Les marchés boursiers européens ont clôturé la semaine en forte baisse, affectés par l'incertitude croissante suscitée par les tensions au Moyen-Orient. A l'inverse, Wall Street a atteint de nouveaux sommets, porté par un rapport sur l'emploi américain meilleur que prévu.
À New York, le Nasdaq a progressé de 1,40% et le S&P 500 de 0,79%, soutenus par le dynamisme des valeurs technologiques. Le Dow Jones, quant à lui, a enregistré un léger gain de 0,10%.
Les données officielles de l'emploi en avril révèlent que le taux de chômage reste stable à 4,3%, à proximité du plein emploi. Les États-Unis ont créé 105 000 nouvelles postes, excessivement au-dessus des attentes de 60 000, mais en retrait par rapport aux 185 000 emplois créés en mars.
Daniel Vernazza, économiste chez UniCredit, affirme que malgré les inquiétudes croissantes liées au conflit avec l'Iran, ces chiffres témoignent d'une résilience notable de l'économie américaine. Cependant, la progression plus faible que prévu des salaires pourrait indiquer une dynamique salariale moins inflationniste que redoutée, selon Florian Ielpo de Lombard Odier AM.
Le taux des obligations américaines a légèrement diminué, atteignant 4,36% pour les obligations à dix ans, tandis que le dollar a perdu un peu de terrain face à l'euro, établi à 1,1776.
En revanche, les Bourses européennes ont souffert de l'incertitude ambiante. Tous les indices ont clôturé dans le rouge, notamment Francfort (-1,32%), Paris (-1,09%) et Londres (-0,43%). La Bourse de Milan est restée stable.
Andreas Lipkow, expert chez CMC Markets, souligne que la situation au Moyen-Orient demeure floue et complexe, ce qui pèse sur les esprits des investisseurs. Des analystes comme John Plassard de Cité Gestion notent une réduction soudaine du risque sur le marché, particulièrement après des nouvelles décevantes concernant un potentiel accord entre Washington et Téhéran sur la réouverture du détroit d'Ormuz.

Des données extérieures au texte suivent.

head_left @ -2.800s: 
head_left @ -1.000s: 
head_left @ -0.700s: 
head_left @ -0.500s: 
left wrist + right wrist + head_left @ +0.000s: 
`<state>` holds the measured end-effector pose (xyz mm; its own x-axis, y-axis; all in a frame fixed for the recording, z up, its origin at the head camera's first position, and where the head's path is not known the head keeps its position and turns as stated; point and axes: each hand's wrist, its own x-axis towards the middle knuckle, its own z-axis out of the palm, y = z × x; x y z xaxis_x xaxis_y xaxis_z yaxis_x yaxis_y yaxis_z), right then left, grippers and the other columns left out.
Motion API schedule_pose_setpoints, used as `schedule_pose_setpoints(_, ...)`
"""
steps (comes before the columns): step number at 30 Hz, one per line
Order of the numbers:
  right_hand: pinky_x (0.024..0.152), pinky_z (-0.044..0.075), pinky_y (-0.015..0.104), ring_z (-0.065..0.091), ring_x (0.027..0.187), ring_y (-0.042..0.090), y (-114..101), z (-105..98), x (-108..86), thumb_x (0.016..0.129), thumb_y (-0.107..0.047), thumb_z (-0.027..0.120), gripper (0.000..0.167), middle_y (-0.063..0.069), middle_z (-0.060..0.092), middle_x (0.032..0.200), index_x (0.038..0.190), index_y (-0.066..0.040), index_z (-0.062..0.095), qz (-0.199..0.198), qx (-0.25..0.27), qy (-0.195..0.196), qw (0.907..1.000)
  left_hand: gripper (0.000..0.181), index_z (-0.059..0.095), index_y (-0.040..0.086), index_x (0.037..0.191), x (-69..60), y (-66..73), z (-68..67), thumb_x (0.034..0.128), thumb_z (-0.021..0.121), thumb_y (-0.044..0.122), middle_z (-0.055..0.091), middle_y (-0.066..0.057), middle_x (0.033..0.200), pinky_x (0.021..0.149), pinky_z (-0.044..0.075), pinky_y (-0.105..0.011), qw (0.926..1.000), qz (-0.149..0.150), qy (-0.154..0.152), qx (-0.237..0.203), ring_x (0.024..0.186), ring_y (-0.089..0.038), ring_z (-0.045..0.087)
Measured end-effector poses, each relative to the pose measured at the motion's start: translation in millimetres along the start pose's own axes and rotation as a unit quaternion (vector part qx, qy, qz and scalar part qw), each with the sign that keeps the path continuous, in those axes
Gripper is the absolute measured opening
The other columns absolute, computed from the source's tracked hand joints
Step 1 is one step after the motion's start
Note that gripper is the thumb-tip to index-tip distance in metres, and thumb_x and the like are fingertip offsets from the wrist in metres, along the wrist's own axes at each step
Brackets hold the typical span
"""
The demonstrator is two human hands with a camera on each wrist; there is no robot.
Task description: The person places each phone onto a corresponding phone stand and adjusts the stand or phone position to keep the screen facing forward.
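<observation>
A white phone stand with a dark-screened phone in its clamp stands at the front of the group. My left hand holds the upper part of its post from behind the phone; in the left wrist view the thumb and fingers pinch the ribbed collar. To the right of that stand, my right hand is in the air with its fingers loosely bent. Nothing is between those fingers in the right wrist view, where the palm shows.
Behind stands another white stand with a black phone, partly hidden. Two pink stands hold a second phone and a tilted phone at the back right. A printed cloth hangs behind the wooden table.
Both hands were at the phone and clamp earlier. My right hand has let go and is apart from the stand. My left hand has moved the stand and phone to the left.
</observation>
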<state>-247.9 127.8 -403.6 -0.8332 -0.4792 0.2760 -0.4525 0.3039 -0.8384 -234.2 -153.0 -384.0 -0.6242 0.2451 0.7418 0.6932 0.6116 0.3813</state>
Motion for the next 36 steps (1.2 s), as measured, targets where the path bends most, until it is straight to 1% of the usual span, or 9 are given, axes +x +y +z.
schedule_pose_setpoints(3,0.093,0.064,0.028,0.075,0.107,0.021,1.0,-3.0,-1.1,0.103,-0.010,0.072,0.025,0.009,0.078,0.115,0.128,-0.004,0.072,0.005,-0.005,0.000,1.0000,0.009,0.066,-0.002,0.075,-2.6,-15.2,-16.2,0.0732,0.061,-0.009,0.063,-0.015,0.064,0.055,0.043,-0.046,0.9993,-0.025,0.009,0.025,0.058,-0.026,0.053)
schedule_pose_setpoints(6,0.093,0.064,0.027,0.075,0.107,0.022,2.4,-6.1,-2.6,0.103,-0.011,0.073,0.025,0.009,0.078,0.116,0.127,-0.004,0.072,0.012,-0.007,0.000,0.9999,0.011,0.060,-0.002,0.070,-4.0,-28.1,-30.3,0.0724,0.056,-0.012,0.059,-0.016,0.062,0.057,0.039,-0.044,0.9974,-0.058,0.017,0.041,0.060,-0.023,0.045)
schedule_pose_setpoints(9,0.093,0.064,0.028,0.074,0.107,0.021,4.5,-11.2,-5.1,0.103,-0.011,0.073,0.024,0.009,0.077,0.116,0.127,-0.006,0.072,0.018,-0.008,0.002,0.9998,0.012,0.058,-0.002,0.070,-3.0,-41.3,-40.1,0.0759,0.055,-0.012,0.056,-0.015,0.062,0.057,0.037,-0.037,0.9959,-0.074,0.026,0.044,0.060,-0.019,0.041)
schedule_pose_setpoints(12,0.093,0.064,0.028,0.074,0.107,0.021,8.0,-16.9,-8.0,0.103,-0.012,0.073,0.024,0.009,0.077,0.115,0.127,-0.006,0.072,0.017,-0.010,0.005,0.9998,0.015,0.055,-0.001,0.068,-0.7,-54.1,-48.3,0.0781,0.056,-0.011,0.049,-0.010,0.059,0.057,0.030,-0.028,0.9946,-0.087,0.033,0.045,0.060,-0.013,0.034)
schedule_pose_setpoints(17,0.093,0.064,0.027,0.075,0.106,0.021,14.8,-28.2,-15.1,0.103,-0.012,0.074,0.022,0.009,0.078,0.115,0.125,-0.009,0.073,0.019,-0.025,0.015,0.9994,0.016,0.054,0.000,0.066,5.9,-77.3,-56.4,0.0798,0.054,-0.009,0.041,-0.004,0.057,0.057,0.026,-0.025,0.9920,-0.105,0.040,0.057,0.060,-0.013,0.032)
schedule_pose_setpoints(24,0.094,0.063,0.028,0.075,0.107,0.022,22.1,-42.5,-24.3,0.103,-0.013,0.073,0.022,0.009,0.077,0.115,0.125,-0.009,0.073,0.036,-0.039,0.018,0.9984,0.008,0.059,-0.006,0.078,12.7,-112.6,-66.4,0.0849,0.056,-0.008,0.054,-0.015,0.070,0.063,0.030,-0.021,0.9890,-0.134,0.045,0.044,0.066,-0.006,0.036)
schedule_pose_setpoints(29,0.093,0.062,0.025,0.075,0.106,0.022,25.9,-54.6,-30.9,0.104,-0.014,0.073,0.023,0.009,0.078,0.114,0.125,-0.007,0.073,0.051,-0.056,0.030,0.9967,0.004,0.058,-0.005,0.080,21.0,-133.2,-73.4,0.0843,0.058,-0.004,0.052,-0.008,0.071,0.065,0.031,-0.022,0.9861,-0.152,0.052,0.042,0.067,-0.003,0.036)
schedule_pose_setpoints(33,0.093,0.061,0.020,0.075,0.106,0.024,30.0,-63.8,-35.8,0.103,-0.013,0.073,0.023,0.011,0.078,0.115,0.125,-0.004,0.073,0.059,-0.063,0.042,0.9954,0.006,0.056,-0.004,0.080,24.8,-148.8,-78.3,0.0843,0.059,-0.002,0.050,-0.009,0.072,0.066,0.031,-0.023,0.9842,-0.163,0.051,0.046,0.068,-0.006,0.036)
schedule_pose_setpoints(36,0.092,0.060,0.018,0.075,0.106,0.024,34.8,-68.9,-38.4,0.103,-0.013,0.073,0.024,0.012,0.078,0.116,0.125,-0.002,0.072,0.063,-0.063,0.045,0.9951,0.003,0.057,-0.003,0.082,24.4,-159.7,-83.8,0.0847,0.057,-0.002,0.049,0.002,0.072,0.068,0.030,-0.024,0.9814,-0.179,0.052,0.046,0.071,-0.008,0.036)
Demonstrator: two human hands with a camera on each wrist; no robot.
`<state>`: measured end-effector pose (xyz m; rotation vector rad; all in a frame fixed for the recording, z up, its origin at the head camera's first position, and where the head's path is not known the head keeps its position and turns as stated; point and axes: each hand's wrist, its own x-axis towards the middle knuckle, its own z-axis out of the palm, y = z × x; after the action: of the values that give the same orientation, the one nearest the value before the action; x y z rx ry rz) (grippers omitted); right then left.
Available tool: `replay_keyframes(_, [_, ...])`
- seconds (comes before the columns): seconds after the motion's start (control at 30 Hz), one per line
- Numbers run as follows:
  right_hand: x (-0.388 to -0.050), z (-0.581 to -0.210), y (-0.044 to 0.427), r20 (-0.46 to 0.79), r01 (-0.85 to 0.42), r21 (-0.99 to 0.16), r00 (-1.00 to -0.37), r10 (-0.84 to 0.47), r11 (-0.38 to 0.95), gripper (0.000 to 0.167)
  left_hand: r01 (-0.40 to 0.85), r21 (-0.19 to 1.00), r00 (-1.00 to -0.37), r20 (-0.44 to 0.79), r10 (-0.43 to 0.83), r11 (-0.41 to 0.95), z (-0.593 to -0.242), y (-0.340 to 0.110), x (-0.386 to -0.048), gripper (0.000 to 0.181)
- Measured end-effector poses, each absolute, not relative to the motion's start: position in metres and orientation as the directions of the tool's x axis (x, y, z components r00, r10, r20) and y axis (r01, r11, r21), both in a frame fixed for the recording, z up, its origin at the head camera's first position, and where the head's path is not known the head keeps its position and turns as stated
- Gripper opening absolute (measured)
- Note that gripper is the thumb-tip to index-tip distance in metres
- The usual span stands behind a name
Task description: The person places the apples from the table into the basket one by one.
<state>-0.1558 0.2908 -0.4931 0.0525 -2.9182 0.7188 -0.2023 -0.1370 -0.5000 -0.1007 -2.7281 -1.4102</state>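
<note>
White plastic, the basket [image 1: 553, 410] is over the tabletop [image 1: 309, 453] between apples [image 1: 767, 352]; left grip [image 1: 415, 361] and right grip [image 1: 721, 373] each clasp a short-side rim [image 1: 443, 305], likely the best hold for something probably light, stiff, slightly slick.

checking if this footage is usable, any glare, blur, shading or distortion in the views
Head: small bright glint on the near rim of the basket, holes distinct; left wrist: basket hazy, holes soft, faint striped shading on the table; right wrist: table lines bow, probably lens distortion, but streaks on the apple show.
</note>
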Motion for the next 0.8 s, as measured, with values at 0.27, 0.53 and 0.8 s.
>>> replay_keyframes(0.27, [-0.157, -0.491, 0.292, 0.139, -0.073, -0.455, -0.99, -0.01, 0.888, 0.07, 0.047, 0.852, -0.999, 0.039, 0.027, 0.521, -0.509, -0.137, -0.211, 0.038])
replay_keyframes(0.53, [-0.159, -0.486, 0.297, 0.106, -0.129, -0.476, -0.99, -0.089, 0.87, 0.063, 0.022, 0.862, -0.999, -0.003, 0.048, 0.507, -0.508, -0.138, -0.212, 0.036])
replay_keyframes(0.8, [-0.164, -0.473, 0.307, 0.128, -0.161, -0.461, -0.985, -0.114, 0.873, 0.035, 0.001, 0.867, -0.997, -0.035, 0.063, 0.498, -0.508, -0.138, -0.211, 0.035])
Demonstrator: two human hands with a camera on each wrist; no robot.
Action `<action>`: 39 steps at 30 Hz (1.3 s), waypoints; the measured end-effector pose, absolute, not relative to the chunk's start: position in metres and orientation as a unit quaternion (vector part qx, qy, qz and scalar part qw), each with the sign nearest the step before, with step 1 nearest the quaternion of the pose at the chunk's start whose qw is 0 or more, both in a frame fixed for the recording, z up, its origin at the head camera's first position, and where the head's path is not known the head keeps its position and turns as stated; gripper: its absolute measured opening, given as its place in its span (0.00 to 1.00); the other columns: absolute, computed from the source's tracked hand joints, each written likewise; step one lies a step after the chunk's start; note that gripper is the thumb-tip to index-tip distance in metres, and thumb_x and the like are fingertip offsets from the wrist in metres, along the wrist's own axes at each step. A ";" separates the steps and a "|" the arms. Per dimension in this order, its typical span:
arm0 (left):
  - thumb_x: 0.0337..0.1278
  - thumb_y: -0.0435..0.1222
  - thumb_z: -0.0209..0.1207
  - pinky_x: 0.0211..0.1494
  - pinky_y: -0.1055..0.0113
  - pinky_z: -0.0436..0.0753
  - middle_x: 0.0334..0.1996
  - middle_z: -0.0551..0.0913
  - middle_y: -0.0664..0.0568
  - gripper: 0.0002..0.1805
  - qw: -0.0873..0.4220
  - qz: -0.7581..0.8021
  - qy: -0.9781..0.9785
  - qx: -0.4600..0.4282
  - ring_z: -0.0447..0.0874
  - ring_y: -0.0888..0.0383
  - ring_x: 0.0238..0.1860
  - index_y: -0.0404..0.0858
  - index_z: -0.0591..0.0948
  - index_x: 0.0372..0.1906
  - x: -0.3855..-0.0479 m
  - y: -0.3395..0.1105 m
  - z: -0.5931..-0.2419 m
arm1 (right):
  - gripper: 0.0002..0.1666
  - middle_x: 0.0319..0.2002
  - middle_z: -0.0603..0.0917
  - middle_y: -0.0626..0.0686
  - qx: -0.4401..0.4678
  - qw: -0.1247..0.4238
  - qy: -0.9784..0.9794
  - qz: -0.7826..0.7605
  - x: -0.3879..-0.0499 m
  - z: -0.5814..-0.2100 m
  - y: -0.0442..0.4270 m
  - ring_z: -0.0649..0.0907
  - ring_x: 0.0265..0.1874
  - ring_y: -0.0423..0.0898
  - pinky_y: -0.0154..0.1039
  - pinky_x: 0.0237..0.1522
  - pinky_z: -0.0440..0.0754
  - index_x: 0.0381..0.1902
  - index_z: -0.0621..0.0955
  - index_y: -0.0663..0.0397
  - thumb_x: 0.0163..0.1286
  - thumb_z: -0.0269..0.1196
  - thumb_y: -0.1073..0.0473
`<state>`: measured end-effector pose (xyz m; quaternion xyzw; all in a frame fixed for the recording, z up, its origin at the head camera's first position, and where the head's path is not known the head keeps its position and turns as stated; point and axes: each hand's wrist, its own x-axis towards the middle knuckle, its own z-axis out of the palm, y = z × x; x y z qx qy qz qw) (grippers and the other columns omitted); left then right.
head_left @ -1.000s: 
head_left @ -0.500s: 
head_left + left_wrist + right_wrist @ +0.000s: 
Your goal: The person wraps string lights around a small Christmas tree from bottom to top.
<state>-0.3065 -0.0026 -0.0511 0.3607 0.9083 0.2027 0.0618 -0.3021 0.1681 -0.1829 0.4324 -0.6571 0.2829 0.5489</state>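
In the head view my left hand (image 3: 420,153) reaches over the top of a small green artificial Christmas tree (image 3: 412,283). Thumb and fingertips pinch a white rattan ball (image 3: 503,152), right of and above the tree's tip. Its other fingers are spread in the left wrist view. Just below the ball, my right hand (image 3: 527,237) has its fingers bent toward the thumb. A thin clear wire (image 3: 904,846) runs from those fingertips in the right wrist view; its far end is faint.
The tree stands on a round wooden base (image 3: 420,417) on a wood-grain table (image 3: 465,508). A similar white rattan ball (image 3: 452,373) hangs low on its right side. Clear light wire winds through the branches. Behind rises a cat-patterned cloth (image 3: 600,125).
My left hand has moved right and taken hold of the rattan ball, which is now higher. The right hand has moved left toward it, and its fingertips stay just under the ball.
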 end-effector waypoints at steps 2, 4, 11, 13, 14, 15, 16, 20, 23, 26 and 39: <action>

Les récents affrontements dans le Golfe compliquent les discussions en cours, bien que Donald Trump ait affirmé que la trêve reste en vigueur. Washington attend impatiemment une réponse de Téhéran à ses propositions visant à mettre fin aux hostilités et à rétablir la navigation dans la zone stratégique.
-Le pétrole reprend son envol-
Les tensions géopolitiques ont également contribué à une hausse des prix du pétrole, qui avaient chuté jusqu'à 5% précédemment. Le Brent a atteint 101,69 dollars le baril, un gain de 1,63%, tandis que le WTI a progressé de 0,92% à 95,68 dollars.
-Commerzbank restructure son personnel-
Du côté des entreprises, Commerzbank a annoncé un plan de départs affectant 3 000 employés, tout en réaffirmant sa volonté de rester indépendante face à l'offre de reprise hostile d'UniCredit, évaluée à 35 milliards d'euros. Pour 2026, elle a relevé son objectif de résultat net à au moins 3,4 milliards d'euros après avoir enregistré un bénéfice de 913 millions d'euros, en hausse de 9% par rapport à l'année précédente, ce qui dépasse les prévisions des analystes de Factset.
Malgré cela, le titre de Commerzbank a chuté de 3,98% à 35,44 euros à Francfort, signifiant un scepticisme persistant des investisseurs.
-Voyages numériques en difficulté-
Enfin, Expedia a subi une forte baisse de 7,03% à 235,01 dollars, victime de prévisions jugées décevantes pour le trimestre en cours. Ses résultats pour le premier trimestre 2026 n'ont pas réussi à répondre aux attentes des analystes, accentuant les craintes concernant la reprise post-pandémique.